WORK INSTRUCTIONS >>
Everything in the listing below should be repeated exactly, apart from the pictures.
————
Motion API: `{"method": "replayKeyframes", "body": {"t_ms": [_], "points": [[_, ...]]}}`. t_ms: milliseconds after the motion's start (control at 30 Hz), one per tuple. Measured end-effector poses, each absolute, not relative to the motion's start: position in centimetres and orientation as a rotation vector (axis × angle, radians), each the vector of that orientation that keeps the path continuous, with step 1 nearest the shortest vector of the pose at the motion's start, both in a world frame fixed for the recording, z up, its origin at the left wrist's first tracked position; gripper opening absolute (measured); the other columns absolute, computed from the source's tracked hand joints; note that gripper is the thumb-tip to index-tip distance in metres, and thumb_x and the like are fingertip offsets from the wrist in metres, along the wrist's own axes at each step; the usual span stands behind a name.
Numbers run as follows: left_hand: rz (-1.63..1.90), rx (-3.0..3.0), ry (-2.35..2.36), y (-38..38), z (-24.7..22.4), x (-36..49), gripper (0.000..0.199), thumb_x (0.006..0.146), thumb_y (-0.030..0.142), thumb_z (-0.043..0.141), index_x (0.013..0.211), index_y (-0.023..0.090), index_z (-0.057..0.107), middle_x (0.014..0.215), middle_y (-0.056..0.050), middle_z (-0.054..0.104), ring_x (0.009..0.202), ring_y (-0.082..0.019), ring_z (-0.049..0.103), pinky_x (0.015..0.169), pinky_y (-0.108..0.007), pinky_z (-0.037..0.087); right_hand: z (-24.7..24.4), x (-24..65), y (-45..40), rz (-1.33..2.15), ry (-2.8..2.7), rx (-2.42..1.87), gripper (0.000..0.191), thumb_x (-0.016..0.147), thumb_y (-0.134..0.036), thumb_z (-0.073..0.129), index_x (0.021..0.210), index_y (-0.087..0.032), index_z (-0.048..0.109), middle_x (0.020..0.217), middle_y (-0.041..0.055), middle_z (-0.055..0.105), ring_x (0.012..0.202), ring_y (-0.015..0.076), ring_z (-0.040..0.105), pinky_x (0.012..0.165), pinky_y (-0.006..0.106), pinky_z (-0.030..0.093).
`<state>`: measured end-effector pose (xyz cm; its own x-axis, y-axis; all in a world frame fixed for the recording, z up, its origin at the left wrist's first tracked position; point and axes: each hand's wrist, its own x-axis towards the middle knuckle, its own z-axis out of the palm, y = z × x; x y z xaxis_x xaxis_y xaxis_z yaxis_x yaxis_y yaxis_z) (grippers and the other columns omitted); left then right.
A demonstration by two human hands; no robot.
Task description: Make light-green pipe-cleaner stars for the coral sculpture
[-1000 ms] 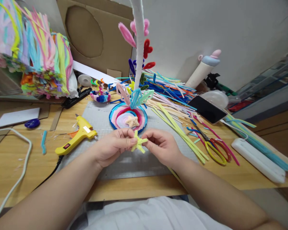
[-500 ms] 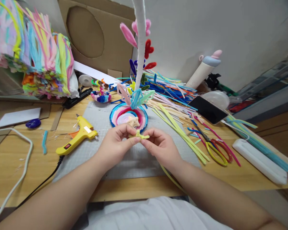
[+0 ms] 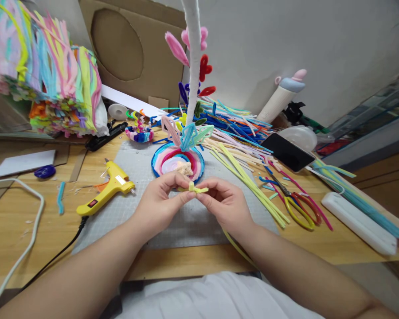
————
TASK SOLUTION >>
Motion API: `{"method": "replayKeyframes", "body": {"t_ms": [_], "points": [[_, ...]]}}`. t_ms: milliseconds after the motion's start (control at 30 Hz), one per tuple. Measured end-effector poses, each absolute, not relative to the motion's start: position in centimetres and orientation as a rotation vector (axis × angle, radians), each the vector of that orientation that keeps the path continuous, with step 1 nearest the shortest vector of the pose at the motion's start, both in a world frame fixed for the recording, z up, its origin at the left wrist's first tracked position; gripper opening absolute (measured); the other columns absolute, computed from the source's tracked hand joints; note that gripper is the thumb-tip to index-tip distance in metres, and thumb_x and the like are fingertip offsets from the wrist in metres, along the wrist's own axes at each step; the usual span stands behind a name.
Numbers run as follows: left_hand: rz (-1.63..1.90), rx (-3.0..3.0), ry (-2.35..2.36), y (-38..38), z (-24.7..22.4), x (-36..49), gripper (0.000..0.199), thumb_x (0.006..0.146), thumb_y (-0.030..0.142), thumb_z (-0.043..0.141), index_x (0.013..0.211), index_y (-0.023..0.090), index_z (-0.057..0.107), middle_x (0.014..0.215), middle_y (-0.056..0.050), middle_z (-0.054..0.104), ring_x (0.009..0.202), ring_y (-0.082..0.019), ring_z (-0.049..0.103), pinky_x (0.015..0.169), pinky_y (-0.108..0.007), pinky_z (-0.037..0.087); right_hand: z (-24.7..24.4), x (-24..65), y (-45..40), rz (-1.33..2.15), ry (-2.8..2.7), rx (-2.42..1.87), gripper (0.000..0.191), thumb_x (-0.016..0.147), thumb_y (-0.134..0.036), thumb_z (-0.073..0.129), index_x (0.021..0.210), index_y (-0.087..0.032), index_z (-0.048..0.109), middle_x (0.020..0.217), middle_y (-0.041..0.055), middle_z (-0.055..0.105), ring_x (0.012..0.202), ring_y (-0.015..0.076), ring_z (-0.040..0.105), pinky_x (0.012..0.165), pinky_y (-0.006..0.106), pinky_z (-0.030..0.093).
`<state>`: measured end-effector pose (xyz cm; its own x-axis, y-axis; all in a world frame fixed for the recording, z up, its origin at the left wrist's first tracked position; point and axes: each hand's wrist, its own x-axis towards the middle knuckle, its own z-axis out of the palm, y = z × x; x y z xaxis_x xaxis_y xaxis_z yaxis_x yaxis_y yaxis_z) (grippers and the other columns omitted); left then right.
A demonstration by two human hands; no robot.
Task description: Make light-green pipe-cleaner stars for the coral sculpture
[-1000 ms] 
[-500 ms] 
[+0 ms] 

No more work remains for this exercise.